Ok, this will sound harsher than I mean it, but...I think we know parenting is more difficult than you expected. If one feels secure with their parenting choices, then it does not phase this person out if there are a few people who disagree...Why do you feel like you have to deal with others? Explain yourself all the time to them, defend your parenting,etc..Shrug it off, do your thing, be happy about it. It is aggravating that there are busybodies who feel their advice is not only appreciated but NEEDED, haha..Let them live with their skewed feeling of self importance. And just laugh at them.

Some people become insecure, when parents, or when they do anything new, but it does not mean people are trying to constantly criticize you, really. Confident people radiate, most people leave radiating parents alone. I also think there are times in one's life we become extremely sensitive to assumed criticism, even when it is not really there.

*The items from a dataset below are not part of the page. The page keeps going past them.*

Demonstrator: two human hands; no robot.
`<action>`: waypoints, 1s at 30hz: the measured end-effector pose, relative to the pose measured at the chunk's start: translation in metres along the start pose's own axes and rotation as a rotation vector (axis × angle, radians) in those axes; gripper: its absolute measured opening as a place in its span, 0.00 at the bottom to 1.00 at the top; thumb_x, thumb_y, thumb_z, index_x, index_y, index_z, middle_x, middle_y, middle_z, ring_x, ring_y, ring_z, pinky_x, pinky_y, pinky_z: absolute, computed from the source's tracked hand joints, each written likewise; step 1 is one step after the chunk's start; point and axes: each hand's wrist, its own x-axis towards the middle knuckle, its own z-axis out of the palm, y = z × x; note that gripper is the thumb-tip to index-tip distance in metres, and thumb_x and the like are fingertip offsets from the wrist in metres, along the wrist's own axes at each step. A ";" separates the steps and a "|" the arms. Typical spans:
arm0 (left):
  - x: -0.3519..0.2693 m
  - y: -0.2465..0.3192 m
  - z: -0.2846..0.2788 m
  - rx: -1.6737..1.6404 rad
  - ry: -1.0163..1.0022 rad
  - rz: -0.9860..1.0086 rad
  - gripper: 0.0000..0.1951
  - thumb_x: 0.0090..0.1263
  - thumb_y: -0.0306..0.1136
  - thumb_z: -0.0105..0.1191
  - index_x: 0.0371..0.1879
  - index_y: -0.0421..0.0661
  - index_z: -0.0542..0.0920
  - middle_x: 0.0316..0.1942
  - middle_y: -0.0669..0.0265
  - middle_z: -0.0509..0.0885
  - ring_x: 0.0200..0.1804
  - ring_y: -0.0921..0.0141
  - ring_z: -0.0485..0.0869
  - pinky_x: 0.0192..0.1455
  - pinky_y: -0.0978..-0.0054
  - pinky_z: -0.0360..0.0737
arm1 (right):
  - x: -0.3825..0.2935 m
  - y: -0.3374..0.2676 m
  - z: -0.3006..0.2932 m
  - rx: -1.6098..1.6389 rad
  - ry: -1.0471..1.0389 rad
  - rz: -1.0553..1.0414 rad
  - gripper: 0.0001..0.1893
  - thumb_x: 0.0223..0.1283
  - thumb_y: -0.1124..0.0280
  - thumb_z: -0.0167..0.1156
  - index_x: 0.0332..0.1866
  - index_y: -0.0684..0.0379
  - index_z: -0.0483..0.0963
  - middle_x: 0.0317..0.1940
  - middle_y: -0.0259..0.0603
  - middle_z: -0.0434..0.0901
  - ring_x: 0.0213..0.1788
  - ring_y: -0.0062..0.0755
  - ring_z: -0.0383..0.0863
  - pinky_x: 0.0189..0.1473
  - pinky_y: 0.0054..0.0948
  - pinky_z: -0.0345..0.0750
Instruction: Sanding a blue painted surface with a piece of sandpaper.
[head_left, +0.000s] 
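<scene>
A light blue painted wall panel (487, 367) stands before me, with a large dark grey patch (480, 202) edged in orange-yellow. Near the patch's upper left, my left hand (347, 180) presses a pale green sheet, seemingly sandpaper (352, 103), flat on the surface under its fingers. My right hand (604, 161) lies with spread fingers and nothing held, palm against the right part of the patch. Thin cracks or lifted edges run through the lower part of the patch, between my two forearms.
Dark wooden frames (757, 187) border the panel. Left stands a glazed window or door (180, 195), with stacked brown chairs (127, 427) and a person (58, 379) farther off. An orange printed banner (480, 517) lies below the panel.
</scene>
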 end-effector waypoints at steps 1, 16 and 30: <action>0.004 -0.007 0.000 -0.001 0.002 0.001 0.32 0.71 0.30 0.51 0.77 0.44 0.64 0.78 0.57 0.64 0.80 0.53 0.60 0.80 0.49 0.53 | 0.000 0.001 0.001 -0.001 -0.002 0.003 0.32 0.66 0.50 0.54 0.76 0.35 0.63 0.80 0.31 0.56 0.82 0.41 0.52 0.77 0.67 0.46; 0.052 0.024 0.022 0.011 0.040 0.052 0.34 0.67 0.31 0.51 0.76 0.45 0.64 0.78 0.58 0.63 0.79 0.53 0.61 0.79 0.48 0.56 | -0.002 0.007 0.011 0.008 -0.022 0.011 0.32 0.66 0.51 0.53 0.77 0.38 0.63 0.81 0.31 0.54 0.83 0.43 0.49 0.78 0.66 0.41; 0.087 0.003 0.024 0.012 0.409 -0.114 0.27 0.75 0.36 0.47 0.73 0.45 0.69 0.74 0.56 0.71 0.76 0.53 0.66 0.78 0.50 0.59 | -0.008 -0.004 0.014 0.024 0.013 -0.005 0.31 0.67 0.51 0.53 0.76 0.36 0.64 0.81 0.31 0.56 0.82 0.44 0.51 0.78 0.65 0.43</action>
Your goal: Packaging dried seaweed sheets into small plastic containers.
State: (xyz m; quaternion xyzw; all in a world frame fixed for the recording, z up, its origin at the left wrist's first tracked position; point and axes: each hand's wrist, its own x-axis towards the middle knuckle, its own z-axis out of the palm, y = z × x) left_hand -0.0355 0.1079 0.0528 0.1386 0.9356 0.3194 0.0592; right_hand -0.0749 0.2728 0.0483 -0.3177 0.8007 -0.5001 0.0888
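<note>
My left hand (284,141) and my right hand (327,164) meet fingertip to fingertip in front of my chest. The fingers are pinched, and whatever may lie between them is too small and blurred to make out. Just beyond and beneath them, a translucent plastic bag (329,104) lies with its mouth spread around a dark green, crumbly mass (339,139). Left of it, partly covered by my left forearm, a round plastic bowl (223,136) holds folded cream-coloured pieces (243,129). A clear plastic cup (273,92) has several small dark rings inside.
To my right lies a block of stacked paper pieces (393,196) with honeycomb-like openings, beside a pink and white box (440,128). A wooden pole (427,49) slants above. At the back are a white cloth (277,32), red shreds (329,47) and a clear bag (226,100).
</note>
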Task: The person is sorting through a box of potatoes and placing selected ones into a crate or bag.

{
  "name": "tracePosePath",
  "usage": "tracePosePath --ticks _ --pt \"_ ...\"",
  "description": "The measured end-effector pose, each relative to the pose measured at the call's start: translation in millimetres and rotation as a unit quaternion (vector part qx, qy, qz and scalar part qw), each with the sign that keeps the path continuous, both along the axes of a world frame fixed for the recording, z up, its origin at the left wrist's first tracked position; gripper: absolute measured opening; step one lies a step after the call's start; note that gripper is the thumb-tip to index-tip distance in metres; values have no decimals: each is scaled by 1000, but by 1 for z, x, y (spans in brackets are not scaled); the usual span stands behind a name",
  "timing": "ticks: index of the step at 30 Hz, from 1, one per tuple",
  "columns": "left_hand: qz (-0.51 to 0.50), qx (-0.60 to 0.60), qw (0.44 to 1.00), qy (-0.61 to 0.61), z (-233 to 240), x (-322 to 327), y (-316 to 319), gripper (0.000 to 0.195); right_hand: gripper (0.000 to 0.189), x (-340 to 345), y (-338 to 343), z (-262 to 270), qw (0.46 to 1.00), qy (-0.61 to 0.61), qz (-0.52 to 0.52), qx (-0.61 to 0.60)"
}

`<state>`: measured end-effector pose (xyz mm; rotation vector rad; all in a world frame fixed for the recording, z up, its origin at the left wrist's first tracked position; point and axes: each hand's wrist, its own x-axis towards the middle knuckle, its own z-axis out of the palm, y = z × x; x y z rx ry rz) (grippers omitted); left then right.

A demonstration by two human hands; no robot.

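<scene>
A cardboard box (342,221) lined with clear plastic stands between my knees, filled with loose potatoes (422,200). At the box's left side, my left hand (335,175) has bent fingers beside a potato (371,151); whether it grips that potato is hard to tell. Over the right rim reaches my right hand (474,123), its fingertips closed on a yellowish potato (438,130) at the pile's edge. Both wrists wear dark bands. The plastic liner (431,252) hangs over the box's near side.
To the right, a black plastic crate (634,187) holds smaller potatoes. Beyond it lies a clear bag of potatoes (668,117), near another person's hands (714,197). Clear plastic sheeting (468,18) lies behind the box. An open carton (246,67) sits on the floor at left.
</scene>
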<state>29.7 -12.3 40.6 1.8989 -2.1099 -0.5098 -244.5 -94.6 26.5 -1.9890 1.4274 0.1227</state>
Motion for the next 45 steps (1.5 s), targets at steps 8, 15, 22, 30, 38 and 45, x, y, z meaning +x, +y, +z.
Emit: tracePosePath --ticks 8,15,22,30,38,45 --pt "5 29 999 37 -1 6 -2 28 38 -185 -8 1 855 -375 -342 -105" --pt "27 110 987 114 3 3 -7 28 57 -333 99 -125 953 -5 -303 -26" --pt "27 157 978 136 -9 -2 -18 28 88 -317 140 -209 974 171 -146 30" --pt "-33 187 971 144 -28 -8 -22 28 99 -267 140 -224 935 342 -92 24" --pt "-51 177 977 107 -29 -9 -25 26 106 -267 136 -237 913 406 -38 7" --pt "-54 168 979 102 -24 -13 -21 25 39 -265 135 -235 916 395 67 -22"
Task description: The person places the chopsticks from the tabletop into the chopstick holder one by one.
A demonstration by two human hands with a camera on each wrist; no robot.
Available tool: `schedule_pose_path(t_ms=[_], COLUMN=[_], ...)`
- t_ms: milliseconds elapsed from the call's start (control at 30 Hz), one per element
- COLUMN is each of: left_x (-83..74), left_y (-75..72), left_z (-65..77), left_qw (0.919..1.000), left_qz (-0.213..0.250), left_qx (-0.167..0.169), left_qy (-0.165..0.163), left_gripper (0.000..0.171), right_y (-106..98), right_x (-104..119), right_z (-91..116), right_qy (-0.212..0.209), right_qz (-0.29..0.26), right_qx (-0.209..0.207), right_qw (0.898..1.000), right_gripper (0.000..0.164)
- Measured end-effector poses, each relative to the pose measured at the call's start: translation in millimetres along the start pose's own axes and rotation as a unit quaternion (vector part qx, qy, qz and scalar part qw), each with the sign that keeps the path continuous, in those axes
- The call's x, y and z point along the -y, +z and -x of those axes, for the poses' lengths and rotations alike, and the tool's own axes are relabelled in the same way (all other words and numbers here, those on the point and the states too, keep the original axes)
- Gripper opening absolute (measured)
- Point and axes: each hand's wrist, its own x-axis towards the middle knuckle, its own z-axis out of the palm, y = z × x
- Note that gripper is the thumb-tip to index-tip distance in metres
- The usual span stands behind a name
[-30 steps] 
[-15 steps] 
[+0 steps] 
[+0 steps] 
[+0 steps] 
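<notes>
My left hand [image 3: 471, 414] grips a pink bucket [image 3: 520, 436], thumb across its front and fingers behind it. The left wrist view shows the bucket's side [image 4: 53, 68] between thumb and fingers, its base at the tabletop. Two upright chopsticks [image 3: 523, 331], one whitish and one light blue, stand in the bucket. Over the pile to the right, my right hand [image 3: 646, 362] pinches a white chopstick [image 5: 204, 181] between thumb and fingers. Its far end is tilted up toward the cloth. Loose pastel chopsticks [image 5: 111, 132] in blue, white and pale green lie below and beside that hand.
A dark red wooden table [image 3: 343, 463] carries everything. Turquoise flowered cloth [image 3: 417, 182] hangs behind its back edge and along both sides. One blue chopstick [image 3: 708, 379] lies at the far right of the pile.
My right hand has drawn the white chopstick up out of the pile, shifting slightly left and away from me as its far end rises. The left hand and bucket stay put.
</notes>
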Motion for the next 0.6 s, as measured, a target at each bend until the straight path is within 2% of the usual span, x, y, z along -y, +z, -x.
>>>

I think, personally, parenting is somewhere in between strict and lenient, the mix is up to you. To say it is ultimately better to be lenient, at all situations, or to say the only true way is to be strict, is nonsense. I also noticed a few of my fellow moms to be severely strict when they do not believe in themself, because they are constanty afraid things get out of their control. Controlling is not always the best. Jumpiong people's shiit for them just merely voicing their opinion when one is all paranoid about "yet another smart alek" who wants to critisize me again...Hmmmm. I think you worry too much. Or want to be considered perfect, by all. It's enough to just be happy inside, with what you do, then you stop worrying about opinions of others. I am sure your closest ones do consider you perfect, and that's all that matters, init.

And. Now. I. Should. Really. Get. Me. Coat.........

I try to use this as much as possible, its hard, and I slip, but it gets easier with practice.